11.1 Transport Considerations
Securement integrity should be verified prior to patient transport to prevent dislodgement.
12. Infusion Delivery Methods
An external pressure device (300 mm Hg) or infusion pump should be used for consistent solution and medication delivery. While IO infusion may be successfully administered via gravity, significant variability in flow rates has been demonstrated based on the specific device and insertion site.
13. Complication Monitoring
13.1 Overview of Complications
While the rate of immediate complications associated with IO access is very low, data regarding long-term complications remains limited. Potential IO-related complications include: infiltration and extravasation (into surrounding tissue and intra-articular spaces), compartment syndrome, iatrogenic bony fracture, site infection, osteomyelitis, fat embolism, air embolism, and traumatic bullae.
13.2 Infiltration and Extravasation Prevention
Risk of infiltration and extravasation can be reduced through the following measures: avoiding multiple attempts at the same site, ensuring proper needle placement with a straight perpendicular path, properly securing the IO device, monitoring flow and detecting flow loss, immobilizing the involved extremity when necessary, validating IO placement and patency during patient transport or repositioning, confirming placement before infusing highly irritating solutions or known vesicants, performing ongoing assessment of the IO site and extremity including palpation and calf circumference measurement for tibial placement, and limiting infusion time to less than 24 hours.

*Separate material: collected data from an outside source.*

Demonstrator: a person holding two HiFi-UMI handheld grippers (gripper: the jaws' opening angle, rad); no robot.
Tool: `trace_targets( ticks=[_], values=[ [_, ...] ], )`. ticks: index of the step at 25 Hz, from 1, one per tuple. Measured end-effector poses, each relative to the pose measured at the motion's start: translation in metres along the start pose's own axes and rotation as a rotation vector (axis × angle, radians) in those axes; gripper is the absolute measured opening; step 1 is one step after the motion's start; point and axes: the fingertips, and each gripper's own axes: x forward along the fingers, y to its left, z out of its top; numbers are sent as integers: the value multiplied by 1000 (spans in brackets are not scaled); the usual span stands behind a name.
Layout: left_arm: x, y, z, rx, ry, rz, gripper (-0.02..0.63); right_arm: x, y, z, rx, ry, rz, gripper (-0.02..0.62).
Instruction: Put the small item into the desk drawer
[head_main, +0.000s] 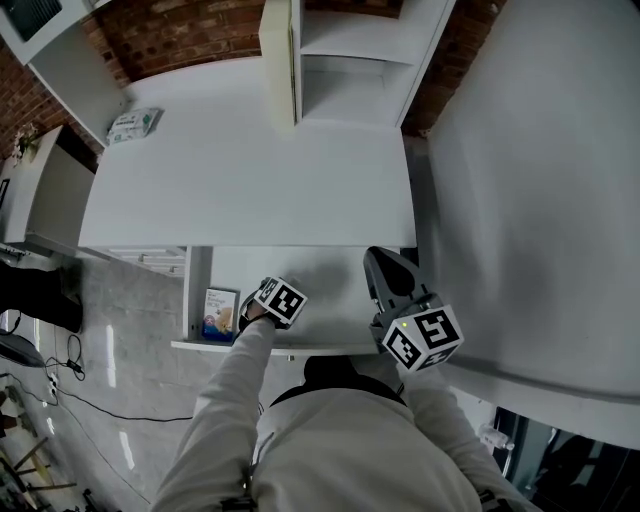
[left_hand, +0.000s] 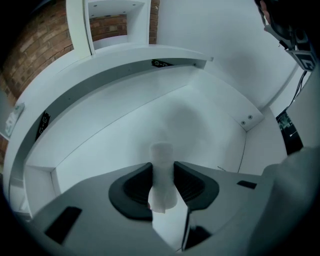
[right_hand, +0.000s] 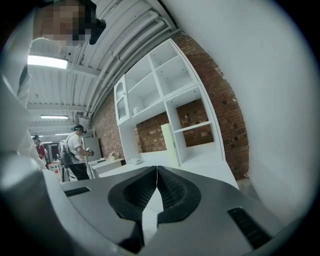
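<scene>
Placing step, near its end. Clamping a small white item (left_hand: 161, 155) in the left gripper (left_hand: 162, 170): fingers (left_hand: 132, 187) partway apart, pressed onto its sides, with the item upright between them and poking past the tips. Hanging inside the open drawer (head_main: 330, 265), lower middle of the head view, aimed steeply down at the bare drawer bottom. Cannot tell whether touching the bottom yet; looks just above. Nothing below it in the left gripper view.

Next, as a judgement:
- lower the last bit, spread the fingers and let go
- lift straight out so as not to drag the item along
- then push the drawer shut, probably with the free gripper

Risk: tipping or rolling of a tall narrow item on release.

Right gripper (right_hand: 157, 170): fingers shut together, holding nothing. Parked by the drawer's right end, aimed about level across the room.

Also in the drawer, at the left end: a small printed box (head_main: 220, 313), well apart from the item.

Surface: white desk (head_main: 250, 180), mostly bare. Packet (head_main: 133, 125) at its upper left corner, white shelf (head_main: 350, 60) at top centre.

Room:
- brick wall (head_main: 180, 30) behind
- grey floor (head_main: 120, 330) with cables (head_main: 70, 395) at lower left
- white wall (head_main: 540, 200) at right
- two people (right_hand: 77, 150) standing at the far left of the right gripper view
</scene>
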Motion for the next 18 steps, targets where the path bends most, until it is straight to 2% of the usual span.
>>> trace_targets(
  ticks=[7, 15, 18],
  values=[
    [10, 3, -9, 14, 47, 7, 138, 1, -4, -3, 4, 6, -2, 28],
    [12, 2, -8, 16, 52, 12, 149, 0, -8, -4, 8, 13, -2, 28],
    [11, 1, -6, 2, 43, 7, 180, 0, -9, -3, 10, 11, 1, 28]
  ],
)
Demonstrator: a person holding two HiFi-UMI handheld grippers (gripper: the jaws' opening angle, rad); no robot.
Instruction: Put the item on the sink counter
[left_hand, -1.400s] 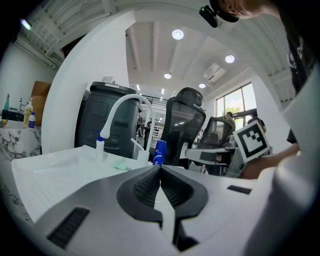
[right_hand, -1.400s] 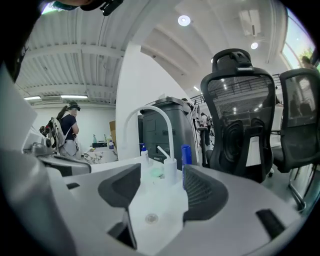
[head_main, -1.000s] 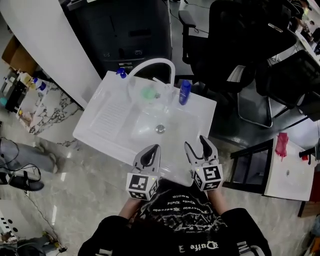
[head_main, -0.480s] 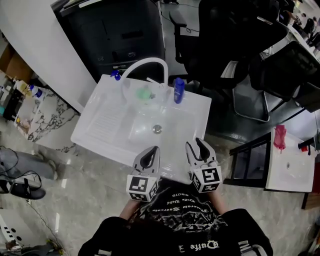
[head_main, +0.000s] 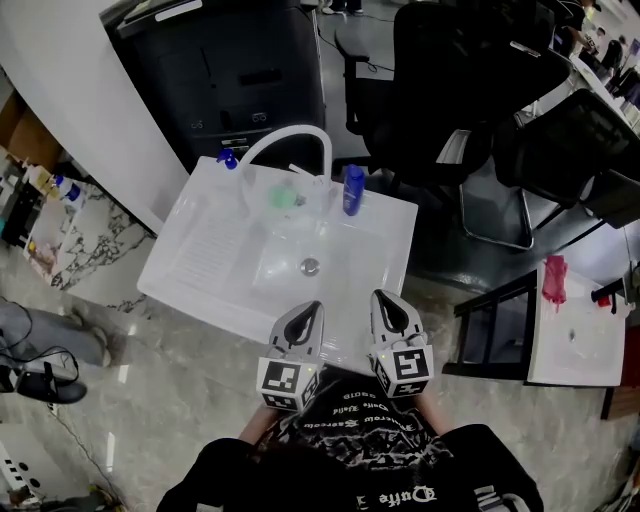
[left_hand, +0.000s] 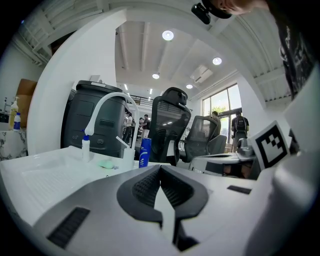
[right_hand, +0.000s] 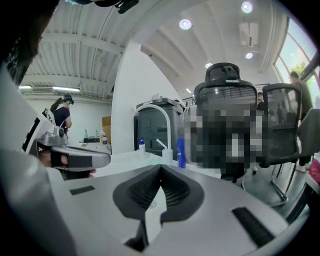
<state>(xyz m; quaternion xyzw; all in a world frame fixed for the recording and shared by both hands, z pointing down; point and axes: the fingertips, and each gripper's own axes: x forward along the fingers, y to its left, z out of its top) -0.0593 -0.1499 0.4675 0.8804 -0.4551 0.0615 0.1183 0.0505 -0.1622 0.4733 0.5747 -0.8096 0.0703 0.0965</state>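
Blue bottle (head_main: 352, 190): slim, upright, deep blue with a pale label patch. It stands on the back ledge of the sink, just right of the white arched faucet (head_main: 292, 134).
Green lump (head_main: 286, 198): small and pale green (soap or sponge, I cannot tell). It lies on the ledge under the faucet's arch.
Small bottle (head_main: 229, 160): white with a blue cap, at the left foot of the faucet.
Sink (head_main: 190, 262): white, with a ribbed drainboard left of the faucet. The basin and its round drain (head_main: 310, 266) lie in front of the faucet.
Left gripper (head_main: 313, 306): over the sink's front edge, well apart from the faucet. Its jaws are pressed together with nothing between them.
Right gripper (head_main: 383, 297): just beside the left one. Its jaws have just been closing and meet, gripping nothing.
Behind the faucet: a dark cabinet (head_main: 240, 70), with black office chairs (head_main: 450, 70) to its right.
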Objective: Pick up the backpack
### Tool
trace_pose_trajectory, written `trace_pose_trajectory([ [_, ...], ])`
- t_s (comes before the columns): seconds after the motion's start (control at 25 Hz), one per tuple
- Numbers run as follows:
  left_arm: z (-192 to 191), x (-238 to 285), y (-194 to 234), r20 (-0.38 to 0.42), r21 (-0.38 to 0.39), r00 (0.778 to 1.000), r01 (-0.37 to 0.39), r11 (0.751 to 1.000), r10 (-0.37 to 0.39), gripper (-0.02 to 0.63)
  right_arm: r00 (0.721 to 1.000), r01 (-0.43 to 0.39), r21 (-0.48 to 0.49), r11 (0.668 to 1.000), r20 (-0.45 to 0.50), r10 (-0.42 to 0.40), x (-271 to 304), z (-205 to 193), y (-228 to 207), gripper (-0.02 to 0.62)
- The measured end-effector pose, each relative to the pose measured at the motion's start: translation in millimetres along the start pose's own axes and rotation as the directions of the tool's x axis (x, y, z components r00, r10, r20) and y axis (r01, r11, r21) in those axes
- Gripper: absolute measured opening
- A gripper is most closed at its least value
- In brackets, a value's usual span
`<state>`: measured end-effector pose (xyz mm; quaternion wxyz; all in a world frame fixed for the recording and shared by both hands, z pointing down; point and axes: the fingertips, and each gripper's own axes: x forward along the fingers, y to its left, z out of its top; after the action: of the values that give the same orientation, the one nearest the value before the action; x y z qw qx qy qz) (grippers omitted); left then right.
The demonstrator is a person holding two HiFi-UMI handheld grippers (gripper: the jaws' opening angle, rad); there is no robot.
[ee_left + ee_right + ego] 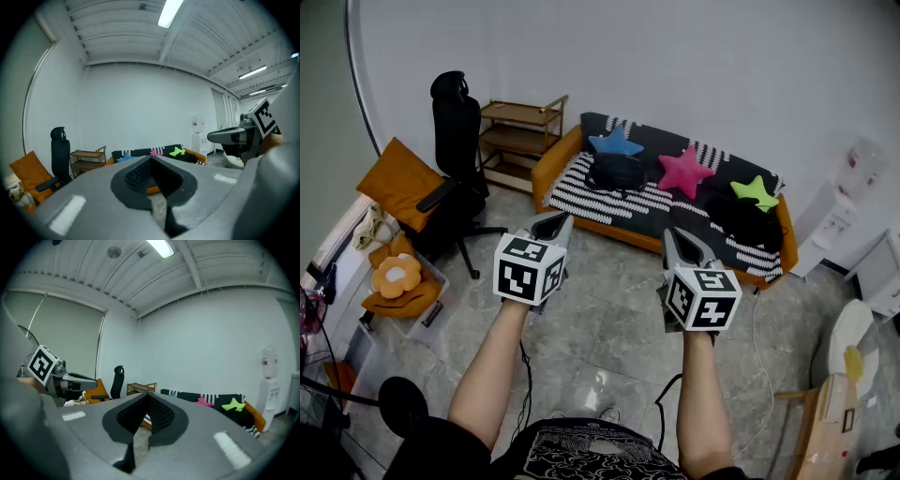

Pediatric Risk: Infants and young children may be at greater risk for extravasation and subsequent compartment syndrome due to small bone size and potentially inappropriate needle length. A postmortem study of infants after IO insertion noted a 53% failure rate (nonmedullary placement) in infants 6 months and younger.
13.3 Treatment of Complications
Patients should be observed and promptly treated for IO-related complications. Infectious complications are more likely to occur with prolonged infusion duration or if bacteremia was present at the time of insertion. Risk of IO-related fat emboli may be increased with rapidly repeated infusions or high flow rates.
13.4 Delayed Presentation
IO-related complications may present in a delayed fashion. Accurate documentation of IO insertion details (including location and failed attempts), duration of use, and removal is critical for proper identification of IO-related complications such as infection, fracture, or nerve injury.
14. Device Removal
The IO device should be promptly removed within 24 hours, when therapy is complete, or if signs of dysfunction occur.
14.1 Extended Dwell Time
Dwell time for specific devices may be extended (not to exceed 48 hours total) in instances where alternative vascular access cannot be successfully established. Manufacturer directions for use should be followed for both extended use and device removal to reduce complication risk.